The schematic is published if you can't get it where you live and/or you want to build it yourself.
Any op-amp will do. You don't need a "power amplifier". Power amplifiers are designed to drive a speaker.
NOTES:
A "rail-to-rail" op-amp is best if you are running from a single 5V supply.
The op-amp needs to be biased for 2.5V on the output, because the Arduino can't directly handle the negative half of the AC audio waveform. (R2 & R3 in the SparkFun schematic).
The electret mic needs to be biased/powered (R1 & C1).
Yesterday I ordered the Sparkfun Electret Board you pointed to and today it was in my mail .D
I got lucky I found it at all, because I was at the 8th page of google search for that thing and then I found it in an online shop in Berlin. Living nearly 700km southwards that showed what kind of a logistics system we have over here.
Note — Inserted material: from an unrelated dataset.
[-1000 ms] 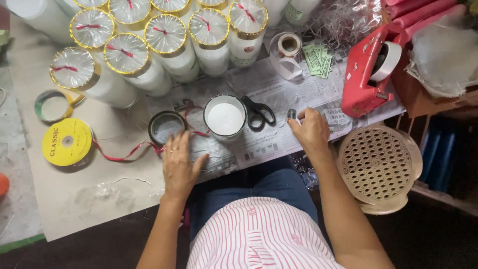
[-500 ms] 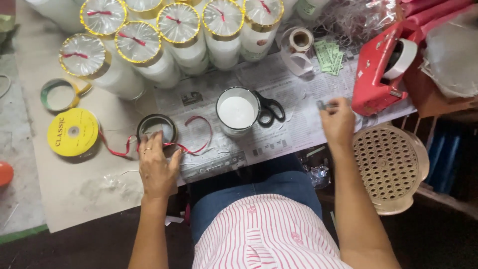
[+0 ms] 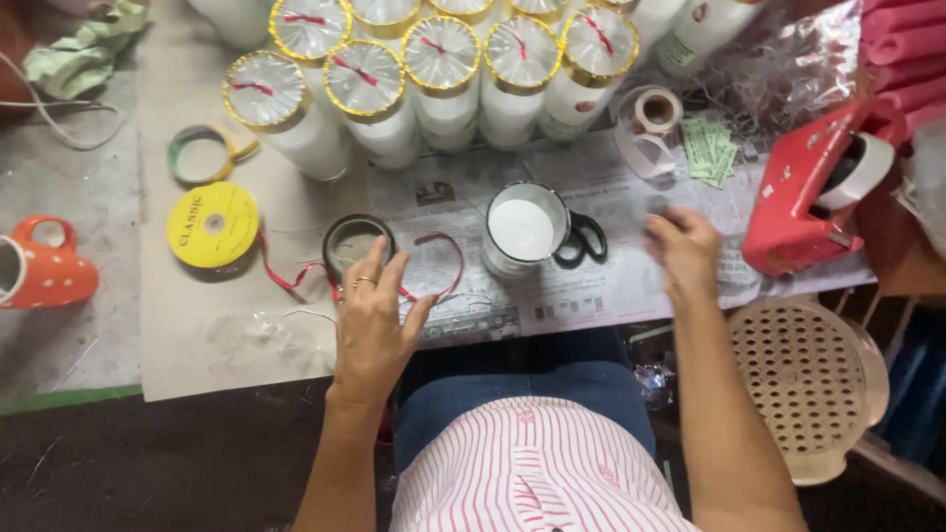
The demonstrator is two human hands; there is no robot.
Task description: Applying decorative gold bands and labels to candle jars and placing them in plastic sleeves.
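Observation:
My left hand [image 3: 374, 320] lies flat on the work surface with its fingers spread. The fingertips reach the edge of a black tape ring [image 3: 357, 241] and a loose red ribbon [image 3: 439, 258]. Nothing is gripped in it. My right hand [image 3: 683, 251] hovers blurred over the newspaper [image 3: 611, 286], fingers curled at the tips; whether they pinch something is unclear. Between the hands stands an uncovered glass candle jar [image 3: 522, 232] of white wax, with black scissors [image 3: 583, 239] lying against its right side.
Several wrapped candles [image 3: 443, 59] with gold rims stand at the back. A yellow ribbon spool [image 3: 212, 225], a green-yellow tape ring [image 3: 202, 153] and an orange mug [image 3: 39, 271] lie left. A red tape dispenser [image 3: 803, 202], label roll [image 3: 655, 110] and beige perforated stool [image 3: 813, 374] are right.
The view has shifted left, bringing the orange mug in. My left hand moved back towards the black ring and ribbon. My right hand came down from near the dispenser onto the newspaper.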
Amazing.
But I have a problem.
Although the Breaktoutboard is outputting a fine, biased signal when playing music that should be fine for the ADC of the Arduino (I checked that with an osciloscope and compared it against a direct output from my FiiO dac+amp), the code doesn't seem to work properly and I don't know why.
I'm using the pins 22-26, 32-36 and 42-46 on my Arduino but have already tried the regular ones (pin 2-6), the leds just seem to flash as they please. But when I clap, they react like they should. The ones for low and middle frequencies sometimes just don't light untill I do something very loud (e.g. clap) while all the leds for the high frequencies are flashing away. And yes, every band of the frequencies was present in the music I played.
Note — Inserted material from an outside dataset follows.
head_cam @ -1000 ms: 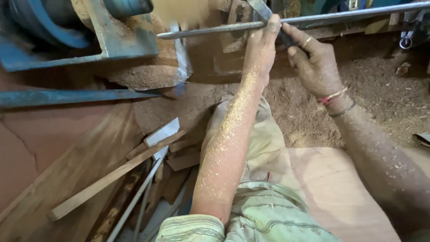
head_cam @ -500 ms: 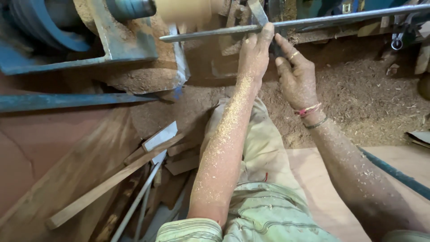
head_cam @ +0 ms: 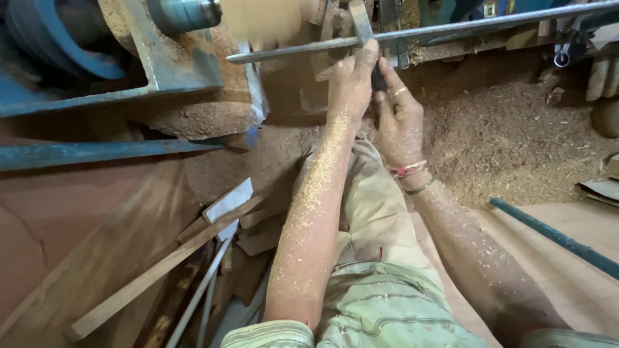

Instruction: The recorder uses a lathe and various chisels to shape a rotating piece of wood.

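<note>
My left hand [head_cam: 351, 80] presses a flat metal chisel [head_cam: 360, 19] down onto a long steel rest bar [head_cam: 451, 27]. The chisel blade points up past the bar towards a blurred, spinning pale wooden piece [head_cam: 261, 16] on the lathe. Right behind the left hand, my right hand [head_cam: 398, 119] is closed around the dark lower end of the chisel; it wears a ring and wrist threads. Sawdust coats both forearms. The chisel tip is hidden at the top edge.
The blue lathe frame [head_cam: 97, 103] and a steel spindle [head_cam: 184, 13] fill the upper left. Sawdust is heaped at the right [head_cam: 516, 142]. Wooden slats [head_cam: 155, 270] and thin rods [head_cam: 200, 290] lie at the lower left. A blue bar [head_cam: 554, 235] crosses the lower right.
My right hand has drawn in to the left, close behind my left hand on the chisel. The view has shifted, and a blue bar now shows at the lower right.
</note>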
I think it is the code playing a joke on me. I got it from the video of my first post.
It's also attached in this post.
I really don't know how to fix this and your help would be greatly appreciated.
I've tinkered around with it and have found that the constant for smothing neded to be reduced from originally 0.95 to 0.8
But the thing I have noticed is that the leds now follow the music but the output on the low- and mid-range leds is somehow too low.
How do I need to change my code to get all leds to flash like a spectrometer would do?
And one thing: I've hooked up the secondary output of the fiio dac+amp and the output of the electret unit to the two inputs of my osciloscope and found that the electret unit picks up the sound and all frequencies correctly because both waveforms look pretty much the same once synced. And the electret unit saturates the full spectrum of 0..5V so that should be perfectly fine for the arduino's adc.
The problem wasn't the code but it was the power supply. I use a Corsair CX 600 and had the Aurduino plugged into an USB-Port.
When I connected it to a 7.2V racing pack, all the problems went away. Amazing. I didn't think my PC outputs dirty juice.
I even didn't have to use a factor on the low and high band, just an x1.3 factor on the mid frequency band.